> TO DO
Could you repeat every line below exactly, skipping the images?

┌────────

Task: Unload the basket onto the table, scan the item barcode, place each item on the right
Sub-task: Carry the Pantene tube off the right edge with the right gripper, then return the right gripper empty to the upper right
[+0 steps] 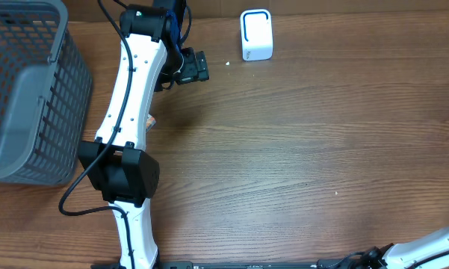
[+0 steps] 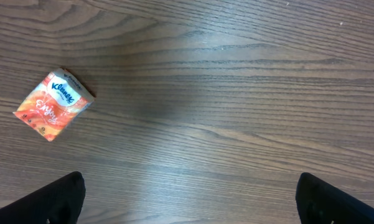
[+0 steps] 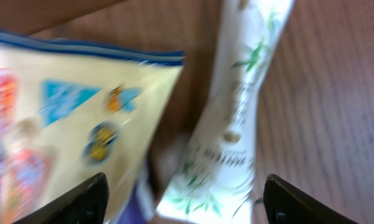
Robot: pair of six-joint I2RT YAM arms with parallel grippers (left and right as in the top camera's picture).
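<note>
The left pincer [image 2: 190, 198] hung open above the counter [image 2: 236, 93], its 2 black fingertips [image 2: 62, 199] wide apart. An orange Kleenex packet [image 2: 53, 102] lay flat on the wood, clear of both tips. Overhead, the white scanner [image 1: 256, 34] stood near the far edge, with a grey basket [image 1: 30, 90] at the left. The right pincer [image 3: 183, 202] stood open over a blurred yellow packet [image 3: 81, 118] and a white leaf-printed packet [image 3: 236, 112], which lay side by side.
</note>
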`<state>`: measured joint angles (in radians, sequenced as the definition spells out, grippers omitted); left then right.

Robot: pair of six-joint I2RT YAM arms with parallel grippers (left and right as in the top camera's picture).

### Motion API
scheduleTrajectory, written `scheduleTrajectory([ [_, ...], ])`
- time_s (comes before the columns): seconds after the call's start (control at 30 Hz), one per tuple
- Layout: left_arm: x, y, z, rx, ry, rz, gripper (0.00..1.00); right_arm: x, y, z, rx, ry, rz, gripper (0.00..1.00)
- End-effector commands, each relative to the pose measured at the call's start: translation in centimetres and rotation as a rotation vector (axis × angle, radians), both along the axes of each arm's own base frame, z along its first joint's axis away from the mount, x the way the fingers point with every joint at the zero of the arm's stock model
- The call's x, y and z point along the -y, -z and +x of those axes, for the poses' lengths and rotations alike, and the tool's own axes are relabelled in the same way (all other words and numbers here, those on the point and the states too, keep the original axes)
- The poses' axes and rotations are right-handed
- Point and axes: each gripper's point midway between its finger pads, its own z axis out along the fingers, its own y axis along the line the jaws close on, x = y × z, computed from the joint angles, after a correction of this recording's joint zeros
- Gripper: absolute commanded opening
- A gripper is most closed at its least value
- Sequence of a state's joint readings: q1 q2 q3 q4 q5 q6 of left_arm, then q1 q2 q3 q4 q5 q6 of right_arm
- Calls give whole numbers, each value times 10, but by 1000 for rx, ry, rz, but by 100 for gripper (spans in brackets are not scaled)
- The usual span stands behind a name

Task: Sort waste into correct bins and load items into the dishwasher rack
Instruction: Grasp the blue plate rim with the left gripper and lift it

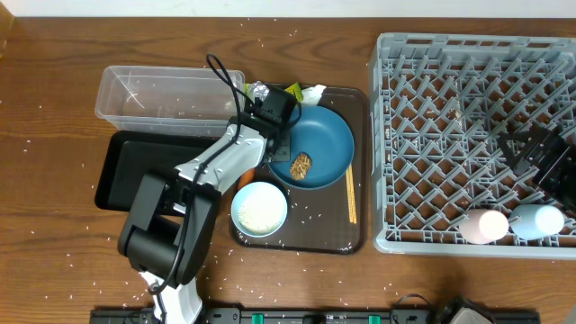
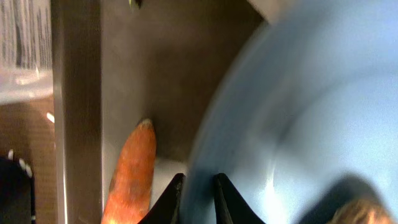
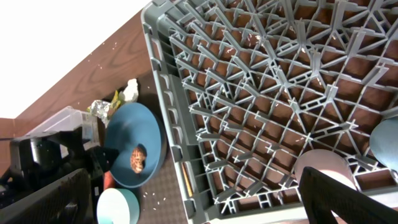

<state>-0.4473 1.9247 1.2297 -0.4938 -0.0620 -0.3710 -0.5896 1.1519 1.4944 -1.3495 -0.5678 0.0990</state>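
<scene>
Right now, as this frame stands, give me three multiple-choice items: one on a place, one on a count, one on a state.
1. Where does the brown food lump lie? A) white bowl B) blue dish C) clear tub
2. How many cups lie in the dishwasher rack? A) two B) none C) four
3. The left fingers are: A) spread wide B) holding the carrot C) closed on the blue dish's rim
1 B: it sits inside that dish. 2 A: a pink cup and a light blue cup lie at its near edge. 3 C: the wrist view shows the rim between them.
</scene>
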Motion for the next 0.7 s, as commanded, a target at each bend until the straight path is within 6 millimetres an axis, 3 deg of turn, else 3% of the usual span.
scheduleTrajectory([
  [0.0,-4,12,-5,-34,2,28,6,0,4,-1,-15,0,-6,99],
  [0.13,-2,-2,-3,-7,4,9,6,0,4,-1,-18,1,-6,99],
  [0.37,-13,-74,-6,87,-8,-36,6,1,5,-1,-23,7,-14,99],
  [0.47,-34,-102,-18,101,-46,-38,6,2,5,-2,-26,9,-18,99],
  [0.67,-116,-157,-60,121,-216,62,6,4,6,-2,-30,14,-25,99],
])
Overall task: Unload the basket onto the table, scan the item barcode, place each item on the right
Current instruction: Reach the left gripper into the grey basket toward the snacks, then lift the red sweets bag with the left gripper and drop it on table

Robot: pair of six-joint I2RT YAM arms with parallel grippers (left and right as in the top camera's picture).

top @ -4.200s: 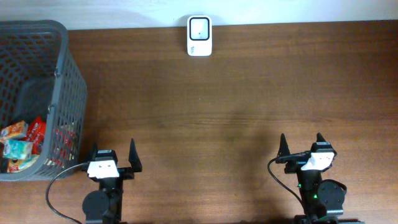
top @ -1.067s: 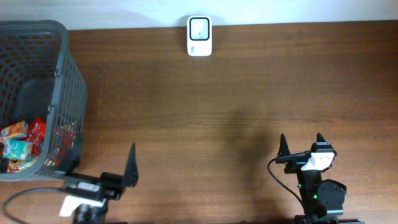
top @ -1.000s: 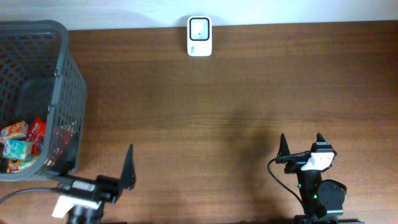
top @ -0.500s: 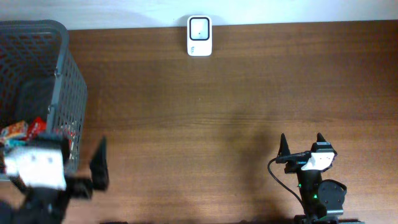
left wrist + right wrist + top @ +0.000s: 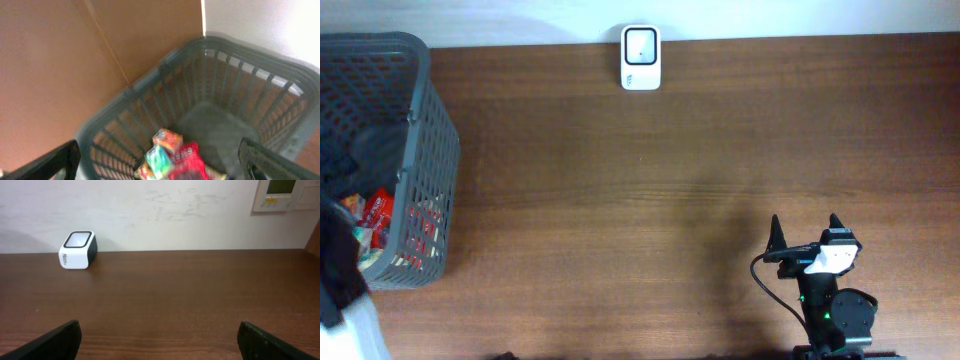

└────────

> ANSWER SPACE
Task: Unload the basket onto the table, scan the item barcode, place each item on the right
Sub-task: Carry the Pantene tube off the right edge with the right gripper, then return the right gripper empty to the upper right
[+0 steps] 
[+0 steps] 
[+0 steps] 
Robot: pair of six-joint I2RT YAM arms with parallel grippers (left and right as in the top camera's picture).
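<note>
The left pincer [image 2: 190, 198] hung open above the counter [image 2: 236, 93], its 2 black fingertips [image 2: 62, 199] wide apart. An orange Kleenex packet [image 2: 53, 102] lay flat on the wood, clear of both tips. Overhead, the white scanner [image 1: 256, 34] stood near the far edge, with a grey basket [image 1: 30, 90] at the left. The right pincer [image 3: 183, 202] stood open over a blurred yellow packet [image 3: 81, 118] and a white leaf-printed packet [image 3: 236, 112], which lay side by side.
</note>
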`<state>`: measured joint angles (in radians, sequenced as the definition spells out, grippers omitted); left then right.

Robot: pair of six-joint I2RT YAM arms with parallel grippers (left and right as in the top camera's picture).

### Motion API
scheduleTrajectory, written `scheduleTrajectory([ [_, ...], ])`
- time_s (comes before the columns): seconds after the call's start (control at 30 Hz), one per tuple
- Layout: left_arm: x, y, z, rx, ry, rz, gripper (0.00..1.00); right_arm: x, y, z, rx, ry, rz, gripper (0.00..1.00)
- End-effector commands, each relative to the pose measured at the call's start: translation in centimetres and rotation as a rotation vector (axis × angle, radians), both along the axes of each arm's own base frame, z along its first joint's axis away from the mount, x the way the fingers point with every joint at the zero of the arm's stock model
- The call's x, y and z point along the -y, -z and +x of those axes, for the poses' lengths and rotations alike, and the tool's own axes are relabelled in the same way (all other words and numbers here, those on the point and the states too, keep the original axes)
- The poses' axes and rotations are right-handed
- Point and axes: each gripper's point midway between its finger pads, its own z axis out along the fingers, its own y axis along the line the jaws close on, x = y × z, computed from the joint angles, after a correction of this recording's joint zeros
- Gripper: absolute commanded opening
- A gripper is most closed at its least value
- Sequence of a state's joint readings: q1 q2 q3 q4 q5 q6 of left_arm, then q1 q2 q3 q4 q5 q6 of right_arm
- Calls give whole numbers, each value times 10, but by 1000 for rx, ry, rz, but by 100 for gripper (spans in brackets are not scaled)
- The usual span stands behind a name

Task: Sort waste into correct bins and load items into the dishwasher rack
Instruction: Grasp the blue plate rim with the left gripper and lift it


<state>-0.4473 1.9247 1.2297 -0.4938 -0.0620 -0.3710 -0.5896 1.1519 1.4944 -1.3495 -0.5678 0.0990</state>
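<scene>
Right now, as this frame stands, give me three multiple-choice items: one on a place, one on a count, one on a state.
1. Where does the brown food lump lie? A) white bowl B) blue dish C) clear tub
2. How many cups lie in the dishwasher rack? A) two B) none C) four
3. The left fingers are: A) spread wide B) holding the carrot C) closed on the blue dish's rim
1 B: it sits inside that dish. 2 A: a pink cup and a light blue cup lie at its near edge. 3 C: the wrist view shows the rim between them.
</scene>
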Motion for the next 0.7 s, as commanded, a target at each bend until the straight path is within 6 millimetres an axis, 3 deg of turn, else 3% of the usual span.
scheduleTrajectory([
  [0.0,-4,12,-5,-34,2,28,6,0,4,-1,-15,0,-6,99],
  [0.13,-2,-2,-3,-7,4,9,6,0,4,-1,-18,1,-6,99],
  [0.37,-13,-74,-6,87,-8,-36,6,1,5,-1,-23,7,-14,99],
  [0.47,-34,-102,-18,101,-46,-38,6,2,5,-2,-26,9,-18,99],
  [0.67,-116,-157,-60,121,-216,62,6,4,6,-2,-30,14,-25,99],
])
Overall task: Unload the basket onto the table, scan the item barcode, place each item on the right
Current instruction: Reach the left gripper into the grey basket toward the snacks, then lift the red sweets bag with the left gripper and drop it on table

Robot: pair of six-joint I2RT YAM arms with parallel grippers (left and right as in the top camera's picture).

top @ -4.200s: 
top @ -1.067s: 
top @ -1.000s: 
top @ -0.500s: 
left wrist + right wrist + top @ +0.000s: 

This finishes the answer to the exercise.